Where the string "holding" appears in a line of the material below, copy that line.

'''

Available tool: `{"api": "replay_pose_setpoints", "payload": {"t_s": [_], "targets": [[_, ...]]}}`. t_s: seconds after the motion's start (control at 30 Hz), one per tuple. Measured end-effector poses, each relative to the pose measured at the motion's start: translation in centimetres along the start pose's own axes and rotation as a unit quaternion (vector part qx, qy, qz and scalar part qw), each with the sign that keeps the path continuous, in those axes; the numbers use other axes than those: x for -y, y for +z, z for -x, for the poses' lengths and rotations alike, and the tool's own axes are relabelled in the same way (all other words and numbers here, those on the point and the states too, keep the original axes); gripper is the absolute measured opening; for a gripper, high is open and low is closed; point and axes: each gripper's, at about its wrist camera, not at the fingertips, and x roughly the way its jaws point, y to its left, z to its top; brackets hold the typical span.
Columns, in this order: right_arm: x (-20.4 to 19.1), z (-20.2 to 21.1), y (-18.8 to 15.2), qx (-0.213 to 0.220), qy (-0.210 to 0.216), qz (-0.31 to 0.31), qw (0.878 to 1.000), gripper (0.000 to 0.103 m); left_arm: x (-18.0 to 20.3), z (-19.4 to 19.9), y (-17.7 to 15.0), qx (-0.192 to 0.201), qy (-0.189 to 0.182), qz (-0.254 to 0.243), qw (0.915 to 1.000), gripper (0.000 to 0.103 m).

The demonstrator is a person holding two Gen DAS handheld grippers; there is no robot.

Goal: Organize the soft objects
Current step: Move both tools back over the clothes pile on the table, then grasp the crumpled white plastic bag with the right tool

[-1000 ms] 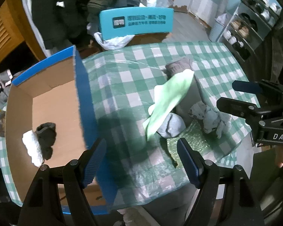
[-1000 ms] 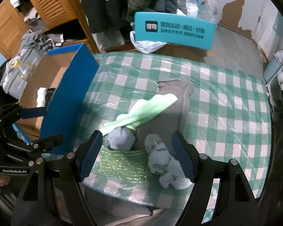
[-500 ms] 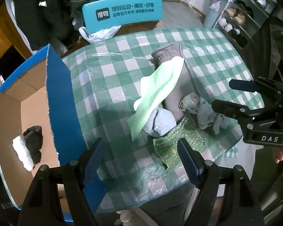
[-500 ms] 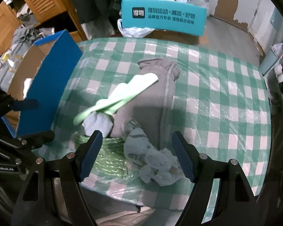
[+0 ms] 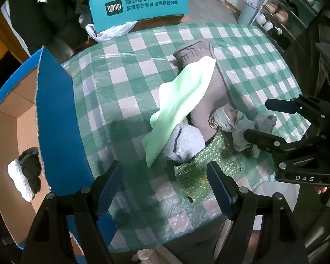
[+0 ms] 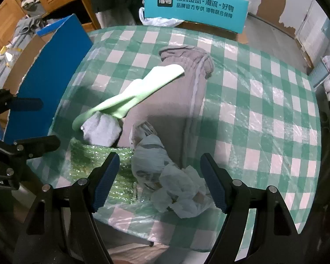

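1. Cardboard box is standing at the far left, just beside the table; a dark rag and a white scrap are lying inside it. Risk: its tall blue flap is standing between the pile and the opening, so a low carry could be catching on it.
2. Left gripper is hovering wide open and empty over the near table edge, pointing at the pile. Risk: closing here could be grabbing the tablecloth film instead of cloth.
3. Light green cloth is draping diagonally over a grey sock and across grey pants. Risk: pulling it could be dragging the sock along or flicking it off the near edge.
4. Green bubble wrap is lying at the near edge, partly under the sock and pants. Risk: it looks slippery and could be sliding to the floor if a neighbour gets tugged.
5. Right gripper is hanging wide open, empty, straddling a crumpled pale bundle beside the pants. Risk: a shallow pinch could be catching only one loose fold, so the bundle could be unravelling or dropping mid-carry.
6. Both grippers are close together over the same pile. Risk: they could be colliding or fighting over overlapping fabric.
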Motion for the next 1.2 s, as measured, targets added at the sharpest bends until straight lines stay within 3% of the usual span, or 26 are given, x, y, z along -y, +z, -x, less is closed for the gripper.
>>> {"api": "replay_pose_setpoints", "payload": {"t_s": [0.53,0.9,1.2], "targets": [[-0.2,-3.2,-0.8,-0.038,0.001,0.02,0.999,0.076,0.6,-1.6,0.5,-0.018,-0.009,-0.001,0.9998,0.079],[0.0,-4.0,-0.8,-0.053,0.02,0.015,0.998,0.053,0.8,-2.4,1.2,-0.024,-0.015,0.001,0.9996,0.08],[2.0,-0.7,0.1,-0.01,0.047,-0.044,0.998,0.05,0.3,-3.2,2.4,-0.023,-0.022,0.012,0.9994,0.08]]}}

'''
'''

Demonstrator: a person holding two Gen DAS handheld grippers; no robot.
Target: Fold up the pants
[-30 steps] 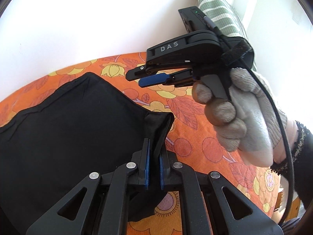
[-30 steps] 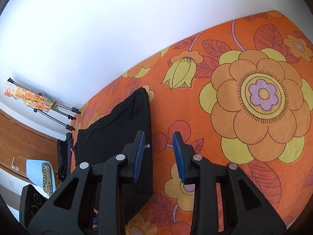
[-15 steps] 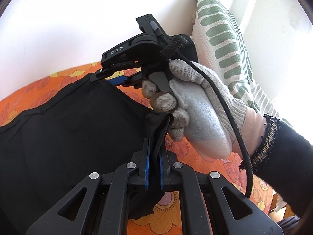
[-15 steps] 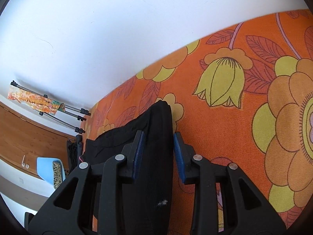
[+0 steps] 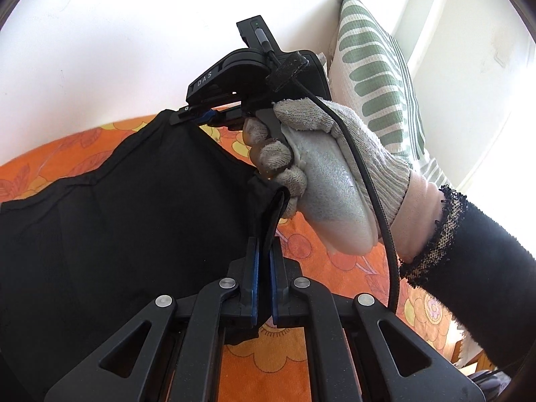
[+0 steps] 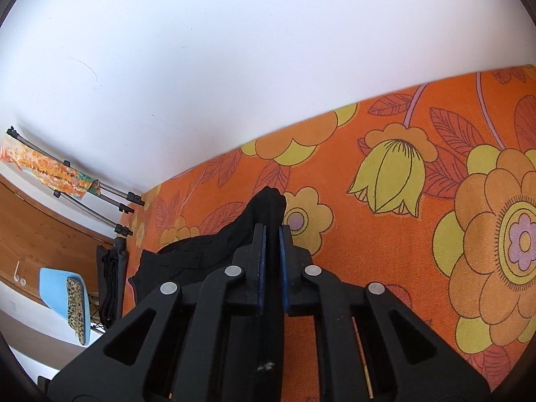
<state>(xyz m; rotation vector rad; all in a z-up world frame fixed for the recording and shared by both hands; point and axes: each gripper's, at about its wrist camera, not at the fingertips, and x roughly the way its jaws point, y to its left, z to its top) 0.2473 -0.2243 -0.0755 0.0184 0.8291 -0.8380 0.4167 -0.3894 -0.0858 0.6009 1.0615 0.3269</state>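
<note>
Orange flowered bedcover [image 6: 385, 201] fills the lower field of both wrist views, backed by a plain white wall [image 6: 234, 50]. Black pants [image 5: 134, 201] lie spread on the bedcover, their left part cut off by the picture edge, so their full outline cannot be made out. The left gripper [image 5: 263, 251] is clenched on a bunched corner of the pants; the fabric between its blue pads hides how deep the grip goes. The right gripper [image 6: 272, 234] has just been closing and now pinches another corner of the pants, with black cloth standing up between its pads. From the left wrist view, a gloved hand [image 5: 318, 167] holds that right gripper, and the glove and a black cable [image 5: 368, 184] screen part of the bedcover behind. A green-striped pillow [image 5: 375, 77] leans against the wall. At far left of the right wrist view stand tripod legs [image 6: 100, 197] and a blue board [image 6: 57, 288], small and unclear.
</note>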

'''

▶ [Written answer]:
The demonstrator is a person holding two Gen DAS handheld grippers; there is no robot.
Demonstrator: a person holding two Gen DAS handheld grippers; no robot.

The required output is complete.